What you should do:
Return the data below exactly as given, except for the images.

Data section:

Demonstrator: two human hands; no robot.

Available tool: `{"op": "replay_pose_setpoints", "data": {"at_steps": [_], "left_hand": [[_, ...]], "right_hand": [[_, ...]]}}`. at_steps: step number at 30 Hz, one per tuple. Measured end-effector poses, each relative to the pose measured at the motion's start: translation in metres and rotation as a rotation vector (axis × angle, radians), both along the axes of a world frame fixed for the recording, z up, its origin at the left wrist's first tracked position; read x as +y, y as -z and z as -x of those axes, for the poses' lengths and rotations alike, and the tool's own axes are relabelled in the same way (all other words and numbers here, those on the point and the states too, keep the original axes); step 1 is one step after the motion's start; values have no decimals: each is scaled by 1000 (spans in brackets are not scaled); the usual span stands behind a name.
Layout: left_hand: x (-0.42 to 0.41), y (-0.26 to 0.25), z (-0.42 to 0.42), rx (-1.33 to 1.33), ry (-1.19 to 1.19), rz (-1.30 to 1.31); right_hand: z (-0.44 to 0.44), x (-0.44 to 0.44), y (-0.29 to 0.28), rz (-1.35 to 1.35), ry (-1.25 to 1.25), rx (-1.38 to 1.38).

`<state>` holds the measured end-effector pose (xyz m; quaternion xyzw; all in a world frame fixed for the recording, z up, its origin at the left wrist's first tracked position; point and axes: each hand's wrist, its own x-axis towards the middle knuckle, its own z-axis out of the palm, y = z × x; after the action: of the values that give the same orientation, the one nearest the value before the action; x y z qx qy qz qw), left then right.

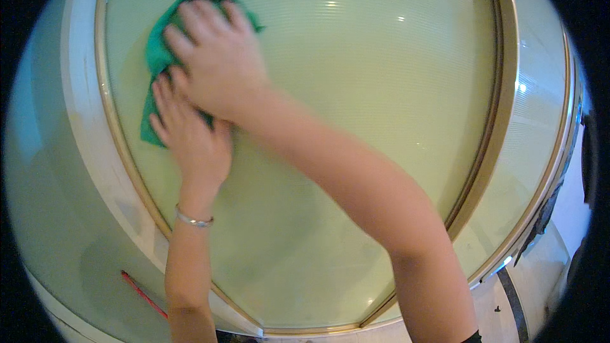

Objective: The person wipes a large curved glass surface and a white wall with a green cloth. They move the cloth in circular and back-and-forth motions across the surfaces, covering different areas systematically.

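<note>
A green cloth (159, 50) lies against a ribbed, translucent glass panel (343, 105), near its gold-coloured left frame. My right hand (219, 52) is spread over the upper part of the cloth and presses it to the panel, slightly blurred. Just below, my left hand (193, 138) rests with its fingers on the lower part of the cloth, touching the heel of my right hand. A silver bangle (194, 220) circles my left wrist. The parts of the cloth beneath both palms are hidden.
A white jamb (88, 119) and a greenish wall (47, 162) stand at the left, with a thin red strip (144, 294) low on it. To the right, a gold-coloured frame post (507, 81) borders another glass panel (541, 85). Light flooring (495, 324) with a dark band shows at lower right.
</note>
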<state>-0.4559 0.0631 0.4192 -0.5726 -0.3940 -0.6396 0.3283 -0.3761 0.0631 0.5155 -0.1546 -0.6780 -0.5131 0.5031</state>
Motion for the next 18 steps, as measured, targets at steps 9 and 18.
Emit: {"op": "replay_pose_setpoints", "data": {"at_steps": [9,18], "left_hand": [[-39,-50,-90,272,266,-275],[-55,85,-107,617,352,17]], "right_hand": [[-124,-66,-14,-190,394,318],[-161,-85,159,117,413,542]]}}
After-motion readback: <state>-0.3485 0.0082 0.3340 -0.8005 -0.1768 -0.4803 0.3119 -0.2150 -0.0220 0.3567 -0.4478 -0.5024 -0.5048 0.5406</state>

Solution to this exercise:
Demonstrator: two human hands; no robot.

Available tool: `{"op": "replay_pose_setpoints", "data": {"at_steps": [_], "left_hand": [[_, ...]], "right_hand": [[_, ...]]}}`. at_steps: step number at 30 Hz, one per tuple. Measured end-effector poses, each relative to the pose measured at the motion's start: translation in metres and rotation as a rotation vector (axis × angle, radians), both along the axes of a world frame fixed for the recording, z up, its origin at the left wrist's first tracked position; read x as +y, y as -z and z as -x of those axes, for the poses' lengths and rotations alike, and the tool's own axes are relabelled in the same way (all other words and numbers here, those on the point and the states too, keep the original axes); step 1 is one step after the motion's start; values have no decimals: each is scaled by 1000 (spans in brackets are not scaled); the usual span stands behind a name.
Layout: left_hand: x (-0.42 to 0.41), y (-0.26 to 0.25), z (-0.42 to 0.42), rx (-1.33 to 1.33), ry (-1.19 to 1.19), rz (-1.30 to 1.31); right_hand: z (-0.44 to 0.44), x (-0.44 to 0.44), y (-0.29 to 0.28), rz (-1.35 to 1.35), ry (-1.25 to 1.25), rx (-1.38 to 1.38).

`<state>` holds the measured end-effector pose (xyz m; quaternion xyzw; all in a world frame fixed for the recording, z up, its origin at the left wrist's first tracked position; point and axes: each hand's wrist, its own x-axis towards the middle knuckle, its own z-axis out of the palm, y = z × x; after the action: of the values that give the same orientation, the one nearest the value before the action; x y z qx qy qz qw), left then right.


Objective: The person wipes a large curved glass surface and a white wall with a green cloth. They move the cloth in circular and back-and-forth motions across the surfaces, covering different areas systematically.

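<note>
A green cloth (159, 50) lies against a ribbed, translucent glass panel (343, 105), near its gold-coloured left frame. My right hand (219, 52) is spread over the upper part of the cloth and presses it to the panel, slightly blurred. Just below, my left hand (193, 138) rests with its fingers on the lower part of the cloth, touching the heel of my right hand. A silver bangle (194, 220) circles my left wrist. The parts of the cloth beneath both palms are hidden.
A white jamb (88, 119) and a greenish wall (47, 162) stand at the left, with a thin red strip (144, 294) low on it. To the right, a gold-coloured frame post (507, 81) borders another glass panel (541, 85). Light flooring (495, 324) with a dark band shows at lower right.
</note>
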<state>-0.4559 0.0631 0.4192 -0.5726 -0.3940 -0.6396 0.3283 -0.3761 0.0631 0.5155 -0.1546 -0.6780 -0.5131 0.5031</state>
Motion for the next 18 steps, as measured, targets at steps 9 and 18.
Emit: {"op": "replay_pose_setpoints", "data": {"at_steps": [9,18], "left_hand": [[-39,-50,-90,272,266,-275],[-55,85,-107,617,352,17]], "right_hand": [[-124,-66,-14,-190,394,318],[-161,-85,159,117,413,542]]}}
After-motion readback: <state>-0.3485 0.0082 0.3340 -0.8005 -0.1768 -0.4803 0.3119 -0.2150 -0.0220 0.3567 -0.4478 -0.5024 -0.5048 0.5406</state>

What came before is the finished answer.